In the opinion of the majority it is said that the claim that the complaint was not sufficient to sustain a judgment for damages arising from the want of ordinary care in selecting a physician was discussed, and the attention of plaintiff called to it for the first time in the opinion of the court on the second appeal (10 "Wash. 648). And this seems to be advanced as a reason why the plaintiff should-be permitted to prosecute his action in the form in which he is now seeking. But upon the very first appeal in this case (6 "Wash. 52, 32 Pac. 1012), this court said on that subject:

“ If said hospital was maintained as a charitable institution, and was not designed as a source of profit to the company, but was simply provided as a place in which its laborers might stay when sick or disabled for the purpose of being cared for, and the company simply further undertook to provide a physician for treating the men without expense to them, the whole being in the nature of a gratuity on the part of the company, it would only be liable for a failure to exercise due care in selecting a competent physician.
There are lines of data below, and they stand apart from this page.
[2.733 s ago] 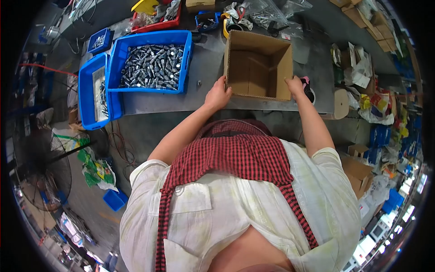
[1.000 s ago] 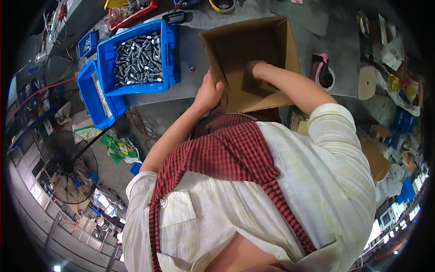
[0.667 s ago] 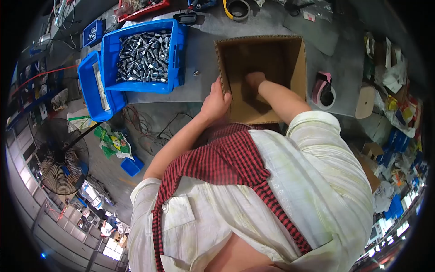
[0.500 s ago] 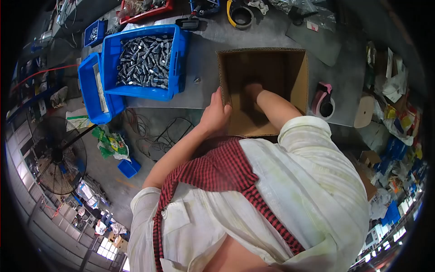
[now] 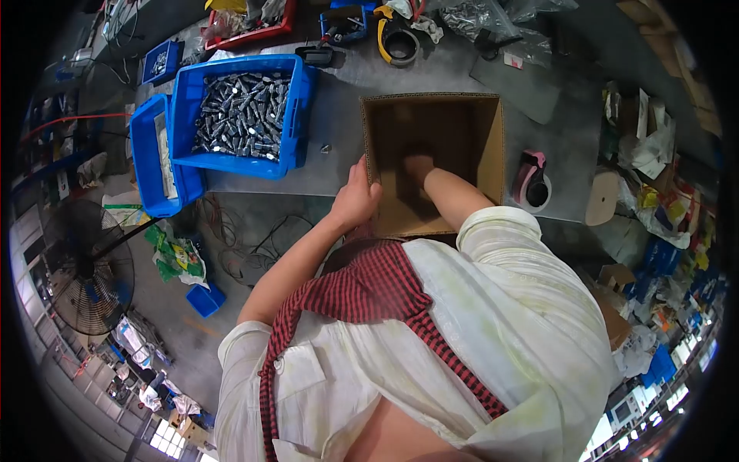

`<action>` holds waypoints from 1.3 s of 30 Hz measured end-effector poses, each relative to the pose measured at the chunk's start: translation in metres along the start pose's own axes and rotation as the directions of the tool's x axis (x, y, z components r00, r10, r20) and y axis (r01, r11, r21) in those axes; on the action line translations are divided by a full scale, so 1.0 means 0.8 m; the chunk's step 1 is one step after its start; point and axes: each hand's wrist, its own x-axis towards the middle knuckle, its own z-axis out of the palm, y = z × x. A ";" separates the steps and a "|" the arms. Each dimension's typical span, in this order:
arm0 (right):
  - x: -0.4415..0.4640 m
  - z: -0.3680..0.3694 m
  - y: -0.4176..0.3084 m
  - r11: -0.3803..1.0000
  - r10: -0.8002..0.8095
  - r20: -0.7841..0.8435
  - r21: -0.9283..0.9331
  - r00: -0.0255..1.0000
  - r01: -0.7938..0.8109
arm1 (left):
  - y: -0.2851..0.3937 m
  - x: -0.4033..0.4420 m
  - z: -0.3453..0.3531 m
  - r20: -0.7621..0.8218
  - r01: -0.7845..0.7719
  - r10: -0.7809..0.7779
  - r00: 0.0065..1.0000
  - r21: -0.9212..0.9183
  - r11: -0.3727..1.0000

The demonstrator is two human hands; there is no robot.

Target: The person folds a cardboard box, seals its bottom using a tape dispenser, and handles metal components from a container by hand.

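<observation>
An open cardboard box stands at the front edge of the workbench, its opening facing up. Against its left wall is my left hand, closed on the side near the top edge, with the fingers along the outside. My right hand reaches deep into the box, near the bottom. Shadow hides its fingers, and whether they hold anything does not show.
Left on the grey bench, a blue bin of small metal parts stands beside another blue bin. One loose metal piece lies nearby. Tape rolls flank the box. A fan stands left.
The whole view has shifted a little, so the bench items appear slightly lower. My left hand stays at the box's left wall, and my right hand is still inside the box.
</observation>
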 end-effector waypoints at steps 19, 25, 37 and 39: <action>0.009 0.025 0.023 0.974 0.056 -0.060 0.221 0.997 -0.041 | -0.015 -0.004 0.008 -0.091 -0.071 0.064 0.994 -0.076 0.995; 0.033 -0.019 0.052 0.982 -0.172 0.107 -0.055 0.979 0.179 | 0.011 0.000 -0.006 -0.158 -0.030 0.014 0.987 -0.105 0.994; -0.167 -0.211 -0.013 0.785 0.073 -0.616 0.521 0.785 0.336 | -0.033 0.006 -0.055 -0.379 -0.106 -0.002 0.926 -0.265 0.958; -0.195 -0.223 -0.058 0.600 0.020 -0.681 0.594 0.732 0.536 | -0.081 -0.022 -0.053 -0.366 -0.088 -0.024 0.930 -0.284 0.955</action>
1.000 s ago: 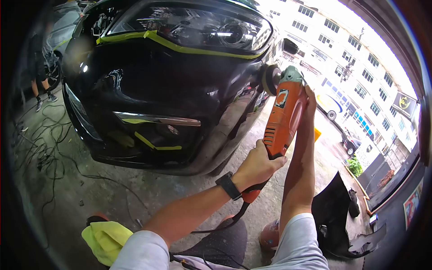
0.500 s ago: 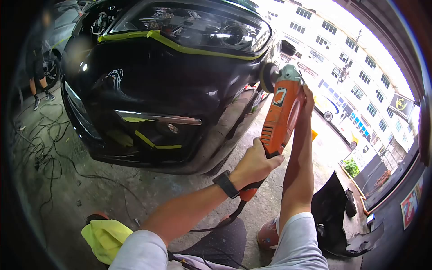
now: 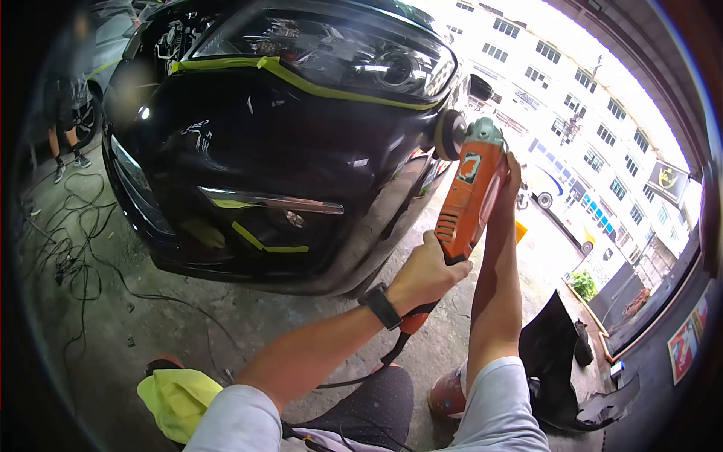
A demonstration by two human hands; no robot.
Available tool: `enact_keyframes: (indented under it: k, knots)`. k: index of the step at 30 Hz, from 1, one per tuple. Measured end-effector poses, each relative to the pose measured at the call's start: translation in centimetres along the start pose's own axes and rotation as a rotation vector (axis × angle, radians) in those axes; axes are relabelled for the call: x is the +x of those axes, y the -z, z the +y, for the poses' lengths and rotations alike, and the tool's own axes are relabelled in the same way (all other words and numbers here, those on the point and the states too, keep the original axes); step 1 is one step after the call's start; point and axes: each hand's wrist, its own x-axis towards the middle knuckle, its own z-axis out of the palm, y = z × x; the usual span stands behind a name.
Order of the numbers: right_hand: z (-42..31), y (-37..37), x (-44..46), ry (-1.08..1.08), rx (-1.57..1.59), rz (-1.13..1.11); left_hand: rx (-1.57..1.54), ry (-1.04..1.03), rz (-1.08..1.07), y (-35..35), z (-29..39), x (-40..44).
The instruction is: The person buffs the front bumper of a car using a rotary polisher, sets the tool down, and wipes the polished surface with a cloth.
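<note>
An orange power polisher [image 3: 468, 200] with a grey metal head slants up in front of me. My left hand [image 3: 431, 275], with a dark watch on its wrist, is wrapped round its rear handle. Higher up, my right hand [image 3: 512, 181] grips the far side of the body near the head; most of its fingers are hidden. The round polishing pad [image 3: 450, 135] stands on edge against the side of a glossy black car bumper [image 3: 301, 151], seemingly touching it. Yellow-green masking tape [image 3: 324, 94] runs under the headlight [image 3: 376, 64].
Black cables [image 3: 83, 256] lie tangled on the concrete floor at left, near a standing person's legs [image 3: 64, 147]. A yellow cloth [image 3: 179, 403] hangs by my left side. A reddish bucket [image 3: 446, 395] and a loose black panel [image 3: 553, 361] are at right.
My view has shifted slightly, so the car sits a little lower and further right. Both hands keep their hold on the polisher, and the pad stays at the bumper's side.
</note>
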Motion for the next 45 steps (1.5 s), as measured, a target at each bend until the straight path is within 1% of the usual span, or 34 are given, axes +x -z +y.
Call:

Under such an arrangement the company could not be held to have agreed to treat the injured employe through the agency of a physician, but only agreed to procure for him the services of one, and he would not be the servant of the company.”

Here the court very clearly pointed out the distinction between a cause of action based upon the legal obligation of the defendant to furnish surgical treatment, and a cause of action where the negligence consisted in failing to exercise ordinary and reasonable care in selecting a surgeon, and yet the plaintiff was content to rest upon the theory theretofore adopted by him; he proceeded to a new trial upon that theory, and upon the merits of the case as made *377at that trial this court held (10 Wash. 648) that he was not entitled to recover. That, in my opinion, should end the case. The opinion of the majority seems to me to undermine the decision in 10 Wash. 648, without distinctly abandoning the ground on which it rests.

But if I am mistaken as to the scope of the former decision, nevertheless the plaintiff should not be permitted at this late day to shift his ground, and by the introduction of a new allegation in the complaint prolong the litigation indefinitely. To permit him to do so is, it seems to me, to sanction a most dangerous prateice. In my judgment it would he better to adopt a course that would discourage rather than prolong litigation.

I think the order of the superior court should be affirmed.